> [Problem requirements]: Return the run of lines below that opens with the line containing "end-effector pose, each" and closes with the line containing "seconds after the", keeping each one exact.

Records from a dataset

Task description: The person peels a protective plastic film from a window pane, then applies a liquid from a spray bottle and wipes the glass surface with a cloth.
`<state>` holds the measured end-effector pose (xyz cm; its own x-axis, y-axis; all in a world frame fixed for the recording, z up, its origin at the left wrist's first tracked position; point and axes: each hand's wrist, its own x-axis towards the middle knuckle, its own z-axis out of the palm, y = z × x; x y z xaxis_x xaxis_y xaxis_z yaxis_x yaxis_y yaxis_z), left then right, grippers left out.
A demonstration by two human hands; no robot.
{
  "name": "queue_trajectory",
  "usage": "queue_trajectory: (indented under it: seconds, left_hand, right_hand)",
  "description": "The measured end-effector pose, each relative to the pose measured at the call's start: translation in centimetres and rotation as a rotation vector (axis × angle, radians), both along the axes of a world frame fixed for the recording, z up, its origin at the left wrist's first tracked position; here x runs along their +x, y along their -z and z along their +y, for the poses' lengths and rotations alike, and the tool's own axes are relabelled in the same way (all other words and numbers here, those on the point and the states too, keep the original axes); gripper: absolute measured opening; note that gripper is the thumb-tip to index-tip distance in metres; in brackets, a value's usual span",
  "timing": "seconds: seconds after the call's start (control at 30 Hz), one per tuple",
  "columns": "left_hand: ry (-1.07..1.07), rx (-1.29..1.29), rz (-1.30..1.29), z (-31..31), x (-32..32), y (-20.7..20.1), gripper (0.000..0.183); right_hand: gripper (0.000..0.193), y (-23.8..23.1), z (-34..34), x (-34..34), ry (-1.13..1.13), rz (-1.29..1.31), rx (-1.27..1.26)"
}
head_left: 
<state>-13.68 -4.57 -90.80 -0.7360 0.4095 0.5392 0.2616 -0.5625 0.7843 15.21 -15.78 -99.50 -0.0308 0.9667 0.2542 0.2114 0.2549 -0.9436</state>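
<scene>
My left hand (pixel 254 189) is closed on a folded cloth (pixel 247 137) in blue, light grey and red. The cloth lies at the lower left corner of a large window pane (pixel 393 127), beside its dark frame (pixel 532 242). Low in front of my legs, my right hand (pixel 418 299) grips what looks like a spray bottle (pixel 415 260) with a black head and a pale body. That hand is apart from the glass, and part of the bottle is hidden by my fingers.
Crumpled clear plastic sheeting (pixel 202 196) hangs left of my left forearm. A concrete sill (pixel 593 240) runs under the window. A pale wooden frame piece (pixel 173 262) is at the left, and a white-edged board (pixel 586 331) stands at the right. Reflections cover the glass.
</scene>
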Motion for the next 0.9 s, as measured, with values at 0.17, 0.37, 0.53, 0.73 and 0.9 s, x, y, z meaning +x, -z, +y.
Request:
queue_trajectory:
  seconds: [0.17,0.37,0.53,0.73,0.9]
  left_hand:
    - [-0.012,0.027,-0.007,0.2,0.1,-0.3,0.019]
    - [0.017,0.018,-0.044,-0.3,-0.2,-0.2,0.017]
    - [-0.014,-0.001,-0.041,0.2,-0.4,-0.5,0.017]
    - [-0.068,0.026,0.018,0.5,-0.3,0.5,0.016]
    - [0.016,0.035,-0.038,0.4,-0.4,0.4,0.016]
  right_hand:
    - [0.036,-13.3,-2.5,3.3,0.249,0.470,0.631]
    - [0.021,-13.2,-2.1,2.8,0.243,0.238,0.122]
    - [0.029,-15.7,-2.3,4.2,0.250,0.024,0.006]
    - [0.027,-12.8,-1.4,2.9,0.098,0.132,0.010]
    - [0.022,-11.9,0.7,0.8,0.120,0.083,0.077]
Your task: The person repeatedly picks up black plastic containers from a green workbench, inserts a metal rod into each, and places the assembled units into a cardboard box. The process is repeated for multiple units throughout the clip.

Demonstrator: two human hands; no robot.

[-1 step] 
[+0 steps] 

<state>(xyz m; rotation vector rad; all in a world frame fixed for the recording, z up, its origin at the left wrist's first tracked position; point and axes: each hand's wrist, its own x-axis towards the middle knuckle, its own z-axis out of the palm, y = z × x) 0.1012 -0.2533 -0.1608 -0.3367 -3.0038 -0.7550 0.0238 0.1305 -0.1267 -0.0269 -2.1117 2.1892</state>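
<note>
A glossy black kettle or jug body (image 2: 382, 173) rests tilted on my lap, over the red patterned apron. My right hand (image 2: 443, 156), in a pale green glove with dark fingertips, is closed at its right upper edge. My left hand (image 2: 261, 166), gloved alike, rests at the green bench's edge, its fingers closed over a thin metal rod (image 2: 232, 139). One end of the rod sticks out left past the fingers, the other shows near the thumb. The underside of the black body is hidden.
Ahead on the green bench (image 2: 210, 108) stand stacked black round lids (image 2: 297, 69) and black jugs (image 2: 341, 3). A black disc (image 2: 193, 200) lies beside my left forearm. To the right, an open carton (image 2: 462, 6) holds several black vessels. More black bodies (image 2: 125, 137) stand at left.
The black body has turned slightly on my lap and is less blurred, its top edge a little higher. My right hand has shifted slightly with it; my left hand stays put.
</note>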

> [Output for this task]:
  "description": "The measured end-effector pose, each relative to the pose measured at the call's start: translation in centimetres and rotation as a rotation vector (axis × angle, radians), both along the axes of a world frame fixed for the recording, z up, its origin at the left wrist's first tracked position; here x runs along their +x, y along their -z and z along their +y, for the poses' lengths and rotations alike, and the tool's own axes are relabelled in the same way (all other words and numbers here, those on the point and the states too, keep the original axes); gripper: absolute measured opening; note that gripper is the thumb-tip to index-tip distance in metres; in brackets, a value's usual span",
  "timing": "seconds: seconds after the call's start (control at 30 Hz), one per tuple",

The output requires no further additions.